*Task details*:
From the material beneath, pull every line with the word "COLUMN".

*Listed entries*:
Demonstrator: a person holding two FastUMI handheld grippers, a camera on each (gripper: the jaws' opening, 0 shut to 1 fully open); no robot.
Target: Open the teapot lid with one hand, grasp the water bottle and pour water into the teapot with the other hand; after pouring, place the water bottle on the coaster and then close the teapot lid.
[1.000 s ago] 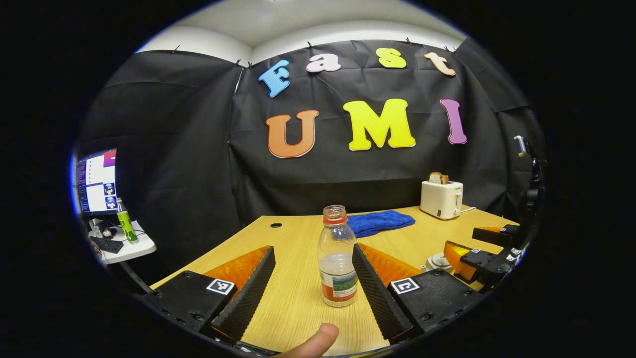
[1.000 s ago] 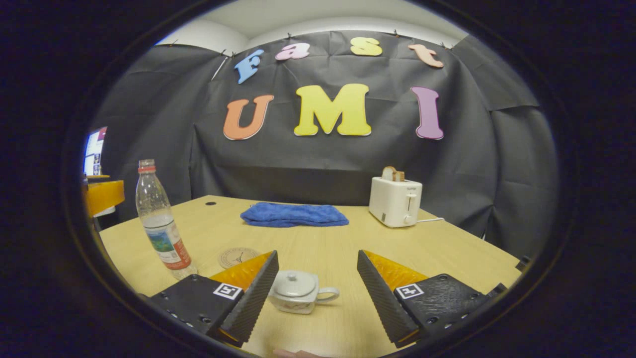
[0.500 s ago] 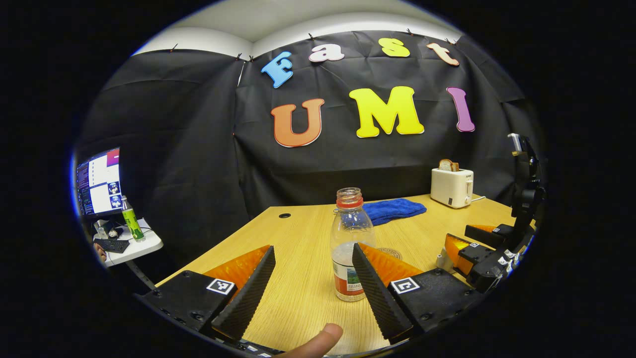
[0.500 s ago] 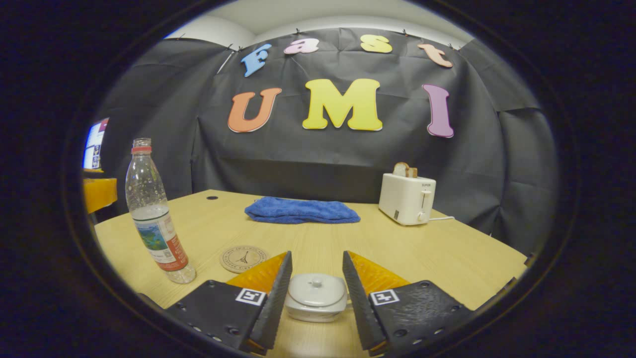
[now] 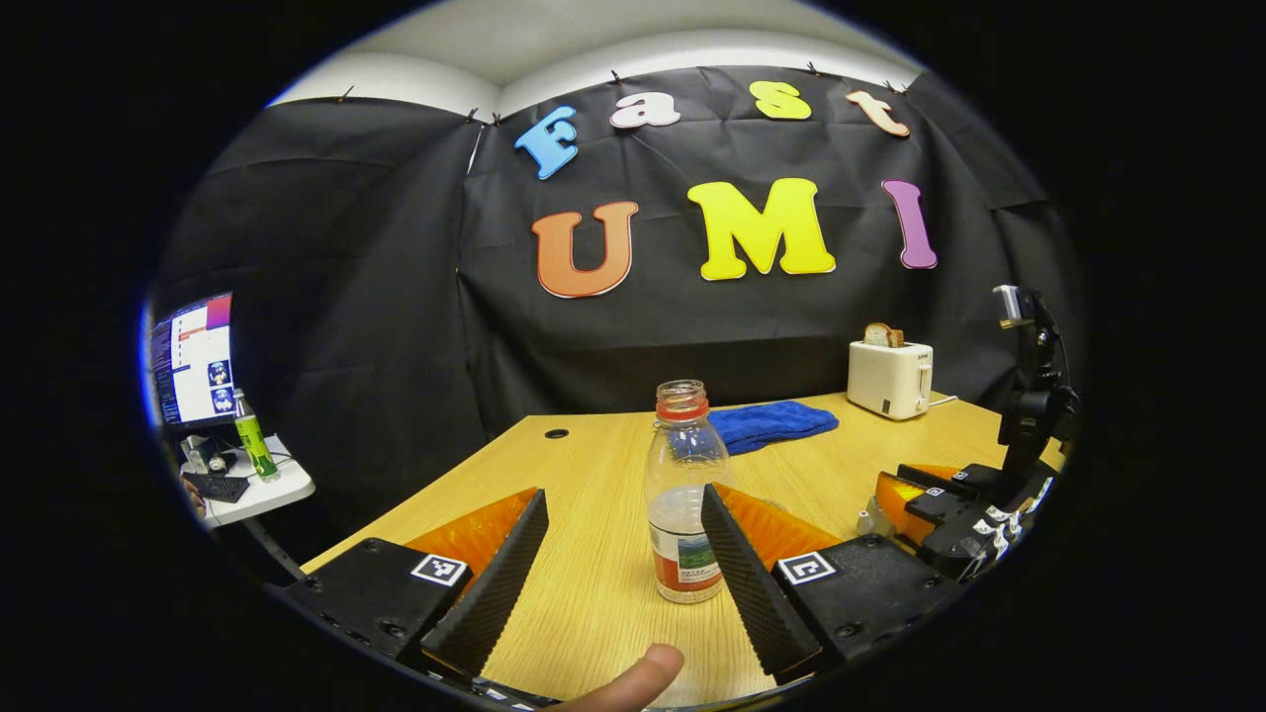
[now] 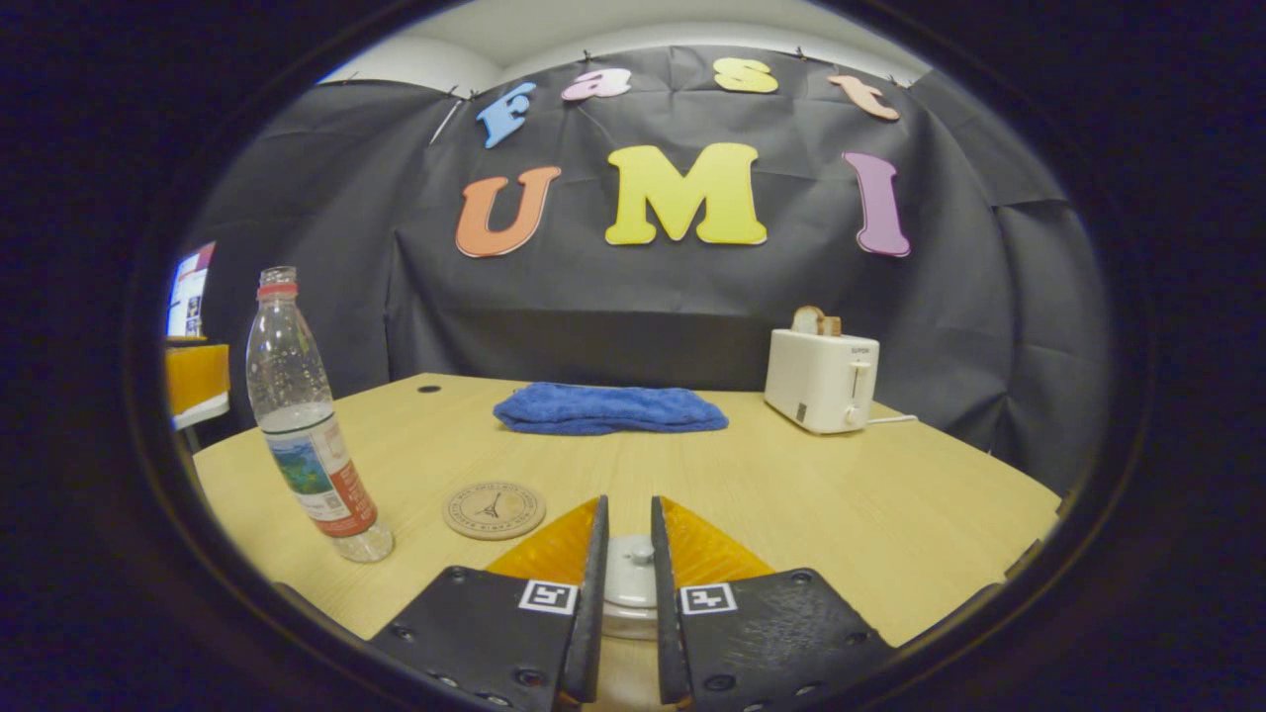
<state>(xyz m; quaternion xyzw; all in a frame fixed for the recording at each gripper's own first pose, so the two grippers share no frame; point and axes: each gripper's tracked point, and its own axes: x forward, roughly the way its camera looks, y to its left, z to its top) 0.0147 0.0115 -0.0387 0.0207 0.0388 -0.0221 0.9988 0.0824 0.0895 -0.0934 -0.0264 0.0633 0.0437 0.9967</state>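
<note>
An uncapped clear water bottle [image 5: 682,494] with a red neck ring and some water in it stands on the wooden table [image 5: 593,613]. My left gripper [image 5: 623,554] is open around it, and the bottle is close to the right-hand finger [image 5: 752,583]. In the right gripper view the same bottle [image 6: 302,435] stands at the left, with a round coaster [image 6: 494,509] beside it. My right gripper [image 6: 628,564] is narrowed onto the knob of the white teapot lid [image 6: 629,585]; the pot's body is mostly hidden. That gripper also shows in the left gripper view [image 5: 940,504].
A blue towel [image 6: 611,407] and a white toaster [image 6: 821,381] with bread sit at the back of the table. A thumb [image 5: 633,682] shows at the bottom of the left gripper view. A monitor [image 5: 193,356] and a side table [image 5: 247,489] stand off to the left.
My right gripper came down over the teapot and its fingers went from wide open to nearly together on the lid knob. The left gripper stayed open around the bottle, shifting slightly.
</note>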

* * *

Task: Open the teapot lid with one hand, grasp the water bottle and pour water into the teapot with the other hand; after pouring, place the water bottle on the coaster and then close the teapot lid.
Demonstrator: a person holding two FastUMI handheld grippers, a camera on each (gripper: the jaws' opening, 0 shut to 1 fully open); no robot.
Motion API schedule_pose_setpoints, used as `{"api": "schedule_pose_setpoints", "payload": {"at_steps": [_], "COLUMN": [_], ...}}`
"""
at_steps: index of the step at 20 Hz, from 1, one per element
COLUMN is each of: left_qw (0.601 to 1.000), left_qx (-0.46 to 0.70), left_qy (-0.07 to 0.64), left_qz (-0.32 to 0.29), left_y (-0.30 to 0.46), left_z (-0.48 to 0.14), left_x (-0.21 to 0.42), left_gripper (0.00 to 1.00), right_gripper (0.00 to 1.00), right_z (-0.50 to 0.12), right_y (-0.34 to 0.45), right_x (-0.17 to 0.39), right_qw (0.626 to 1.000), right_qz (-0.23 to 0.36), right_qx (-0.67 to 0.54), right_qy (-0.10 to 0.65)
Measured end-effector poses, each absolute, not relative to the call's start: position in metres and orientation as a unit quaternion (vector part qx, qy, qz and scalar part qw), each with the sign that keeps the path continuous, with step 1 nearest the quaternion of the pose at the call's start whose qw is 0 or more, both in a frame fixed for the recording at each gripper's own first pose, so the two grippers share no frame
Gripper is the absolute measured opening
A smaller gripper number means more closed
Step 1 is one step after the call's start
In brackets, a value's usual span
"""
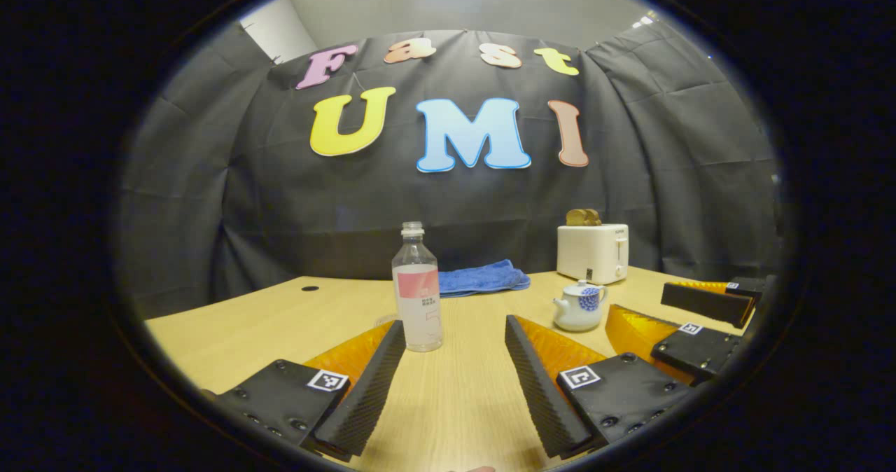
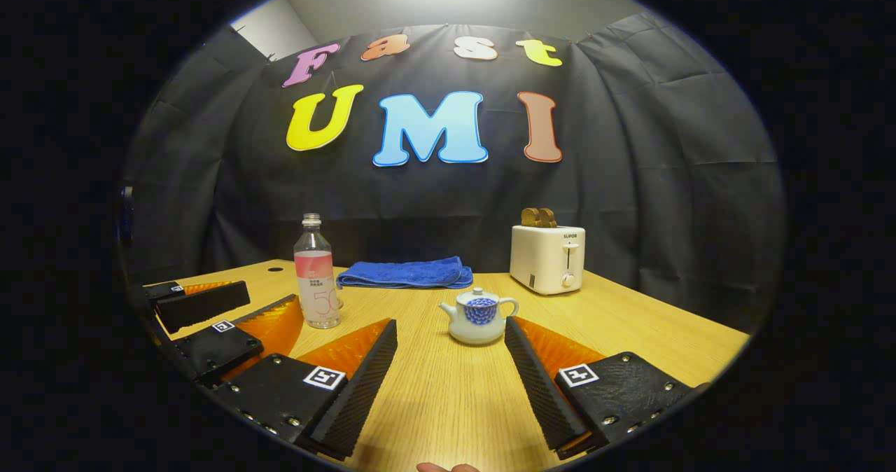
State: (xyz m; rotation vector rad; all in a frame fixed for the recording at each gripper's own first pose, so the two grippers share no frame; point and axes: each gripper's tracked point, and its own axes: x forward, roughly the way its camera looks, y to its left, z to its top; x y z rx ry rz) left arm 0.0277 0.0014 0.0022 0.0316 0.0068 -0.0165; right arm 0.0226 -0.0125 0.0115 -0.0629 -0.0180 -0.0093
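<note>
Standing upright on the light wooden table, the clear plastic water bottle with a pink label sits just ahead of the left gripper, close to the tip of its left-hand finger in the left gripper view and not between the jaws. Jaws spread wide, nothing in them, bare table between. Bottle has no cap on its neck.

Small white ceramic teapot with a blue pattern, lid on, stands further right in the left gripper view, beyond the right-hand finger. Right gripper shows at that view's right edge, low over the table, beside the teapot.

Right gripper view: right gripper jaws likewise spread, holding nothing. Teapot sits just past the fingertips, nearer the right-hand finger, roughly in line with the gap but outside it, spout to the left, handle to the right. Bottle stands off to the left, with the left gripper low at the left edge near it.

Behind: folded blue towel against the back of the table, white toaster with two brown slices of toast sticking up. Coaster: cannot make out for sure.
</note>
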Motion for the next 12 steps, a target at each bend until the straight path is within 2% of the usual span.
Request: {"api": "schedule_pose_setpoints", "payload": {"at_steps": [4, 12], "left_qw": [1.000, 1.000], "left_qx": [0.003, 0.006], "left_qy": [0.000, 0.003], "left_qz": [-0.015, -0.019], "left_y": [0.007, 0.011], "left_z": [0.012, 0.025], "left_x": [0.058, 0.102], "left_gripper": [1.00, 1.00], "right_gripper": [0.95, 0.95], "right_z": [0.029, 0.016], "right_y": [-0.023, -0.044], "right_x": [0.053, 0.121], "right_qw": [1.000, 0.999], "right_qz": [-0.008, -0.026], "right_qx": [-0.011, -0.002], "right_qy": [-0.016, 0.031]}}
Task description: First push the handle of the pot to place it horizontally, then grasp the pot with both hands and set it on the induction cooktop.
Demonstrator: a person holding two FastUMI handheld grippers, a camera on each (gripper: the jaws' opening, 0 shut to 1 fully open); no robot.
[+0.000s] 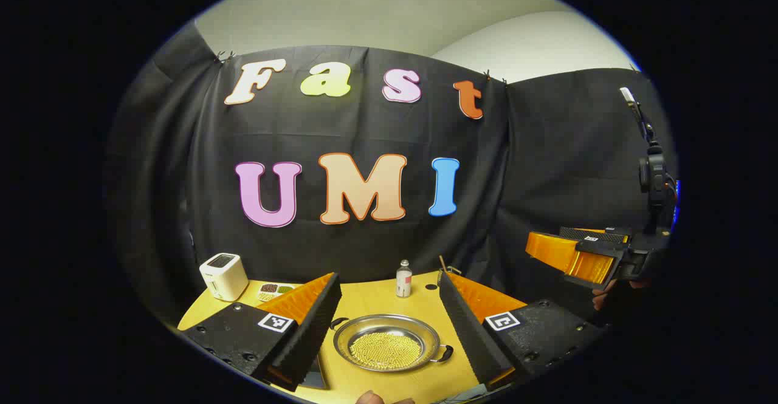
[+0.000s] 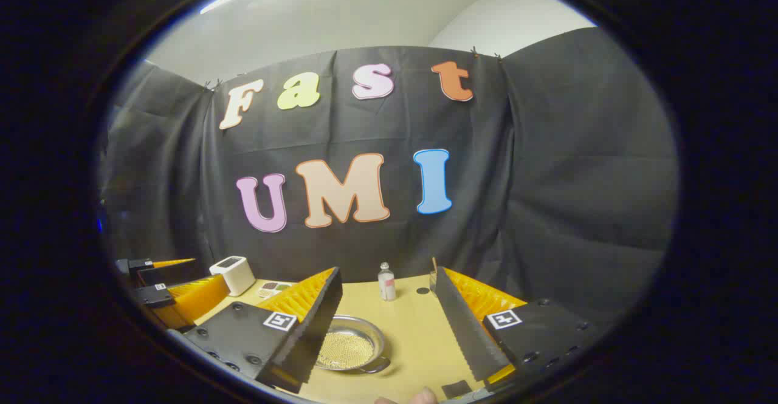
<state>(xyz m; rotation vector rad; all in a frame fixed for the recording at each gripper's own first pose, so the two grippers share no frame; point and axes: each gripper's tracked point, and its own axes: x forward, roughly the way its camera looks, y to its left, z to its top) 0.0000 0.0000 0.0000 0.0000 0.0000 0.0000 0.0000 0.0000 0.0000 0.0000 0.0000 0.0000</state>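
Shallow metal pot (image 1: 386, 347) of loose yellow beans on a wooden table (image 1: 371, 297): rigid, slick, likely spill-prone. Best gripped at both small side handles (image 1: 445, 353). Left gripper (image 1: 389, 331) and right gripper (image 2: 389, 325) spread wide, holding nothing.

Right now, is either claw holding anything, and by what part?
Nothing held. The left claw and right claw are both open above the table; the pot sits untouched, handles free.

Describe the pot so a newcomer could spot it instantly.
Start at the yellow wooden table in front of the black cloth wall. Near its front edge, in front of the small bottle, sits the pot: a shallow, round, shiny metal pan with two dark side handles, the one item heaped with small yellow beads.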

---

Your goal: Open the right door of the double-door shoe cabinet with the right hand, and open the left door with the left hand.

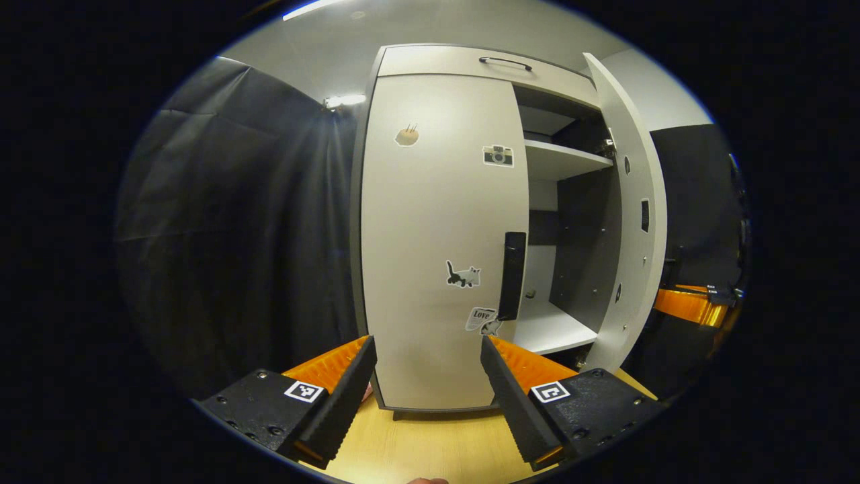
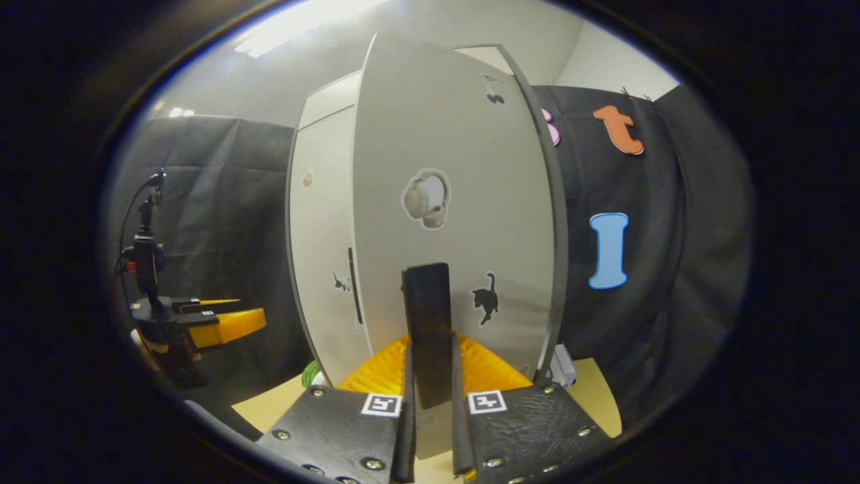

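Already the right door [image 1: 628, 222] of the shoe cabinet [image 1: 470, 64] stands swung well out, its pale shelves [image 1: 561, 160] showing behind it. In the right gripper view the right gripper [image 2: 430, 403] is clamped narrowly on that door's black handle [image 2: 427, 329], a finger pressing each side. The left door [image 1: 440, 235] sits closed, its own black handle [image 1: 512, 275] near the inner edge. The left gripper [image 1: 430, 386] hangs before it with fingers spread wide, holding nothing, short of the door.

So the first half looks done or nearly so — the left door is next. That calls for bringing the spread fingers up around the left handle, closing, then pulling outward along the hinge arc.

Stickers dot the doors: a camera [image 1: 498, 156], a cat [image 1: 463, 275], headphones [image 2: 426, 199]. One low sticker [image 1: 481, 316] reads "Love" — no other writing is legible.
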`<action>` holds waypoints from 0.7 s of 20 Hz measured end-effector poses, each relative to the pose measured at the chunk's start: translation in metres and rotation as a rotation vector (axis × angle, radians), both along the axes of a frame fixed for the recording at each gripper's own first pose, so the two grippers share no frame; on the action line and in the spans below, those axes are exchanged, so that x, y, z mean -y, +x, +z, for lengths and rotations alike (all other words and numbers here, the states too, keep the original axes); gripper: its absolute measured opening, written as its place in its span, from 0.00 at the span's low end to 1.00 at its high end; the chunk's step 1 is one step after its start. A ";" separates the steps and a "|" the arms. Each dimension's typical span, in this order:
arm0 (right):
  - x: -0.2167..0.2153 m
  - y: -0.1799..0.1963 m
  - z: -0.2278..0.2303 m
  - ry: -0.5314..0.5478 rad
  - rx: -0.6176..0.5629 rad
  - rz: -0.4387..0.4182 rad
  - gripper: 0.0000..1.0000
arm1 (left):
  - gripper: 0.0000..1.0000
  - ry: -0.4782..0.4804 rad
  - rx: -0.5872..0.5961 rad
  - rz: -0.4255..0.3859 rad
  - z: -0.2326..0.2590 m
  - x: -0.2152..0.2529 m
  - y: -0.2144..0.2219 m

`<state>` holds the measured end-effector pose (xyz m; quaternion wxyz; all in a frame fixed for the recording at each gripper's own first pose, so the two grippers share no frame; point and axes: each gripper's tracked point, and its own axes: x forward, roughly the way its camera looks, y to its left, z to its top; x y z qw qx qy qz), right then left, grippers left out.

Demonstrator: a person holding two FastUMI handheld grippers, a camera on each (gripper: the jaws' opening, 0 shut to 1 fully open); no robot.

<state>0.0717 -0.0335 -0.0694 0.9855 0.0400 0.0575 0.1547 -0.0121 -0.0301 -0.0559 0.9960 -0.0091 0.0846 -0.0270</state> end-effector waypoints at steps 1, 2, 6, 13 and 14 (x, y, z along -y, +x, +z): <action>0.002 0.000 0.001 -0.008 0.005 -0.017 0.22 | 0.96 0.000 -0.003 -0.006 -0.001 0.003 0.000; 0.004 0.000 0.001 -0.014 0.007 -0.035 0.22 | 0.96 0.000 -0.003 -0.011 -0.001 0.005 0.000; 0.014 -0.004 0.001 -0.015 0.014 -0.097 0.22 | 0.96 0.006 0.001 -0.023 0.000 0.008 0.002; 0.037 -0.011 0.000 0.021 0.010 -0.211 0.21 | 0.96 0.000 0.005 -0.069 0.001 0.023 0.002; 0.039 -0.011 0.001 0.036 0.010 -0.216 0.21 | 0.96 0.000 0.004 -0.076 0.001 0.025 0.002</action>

*Output for this task*:
Motion API schedule_pose_setpoints, used as `{"api": "schedule_pose_setpoints", "payload": {"at_steps": [_], "COLUMN": [_], ...}}`
COLUMN is each of: left_qw (0.601 to 1.000), left_qx (-0.46 to 0.70), left_qy (-0.07 to 0.64), left_qz (-0.32 to 0.29), left_y (-0.30 to 0.46), left_z (-0.48 to 0.14), left_x (-0.21 to 0.42), left_gripper (0.00 to 1.00), right_gripper (0.00 to 1.00), right_z (-0.50 to 0.12), right_y (-0.34 to 0.45), right_x (-0.17 to 0.39), right_qw (0.626 to 1.000), right_qz (-0.23 to 0.36), right_qx (-0.67 to 0.54), right_qy (-0.10 to 0.65)

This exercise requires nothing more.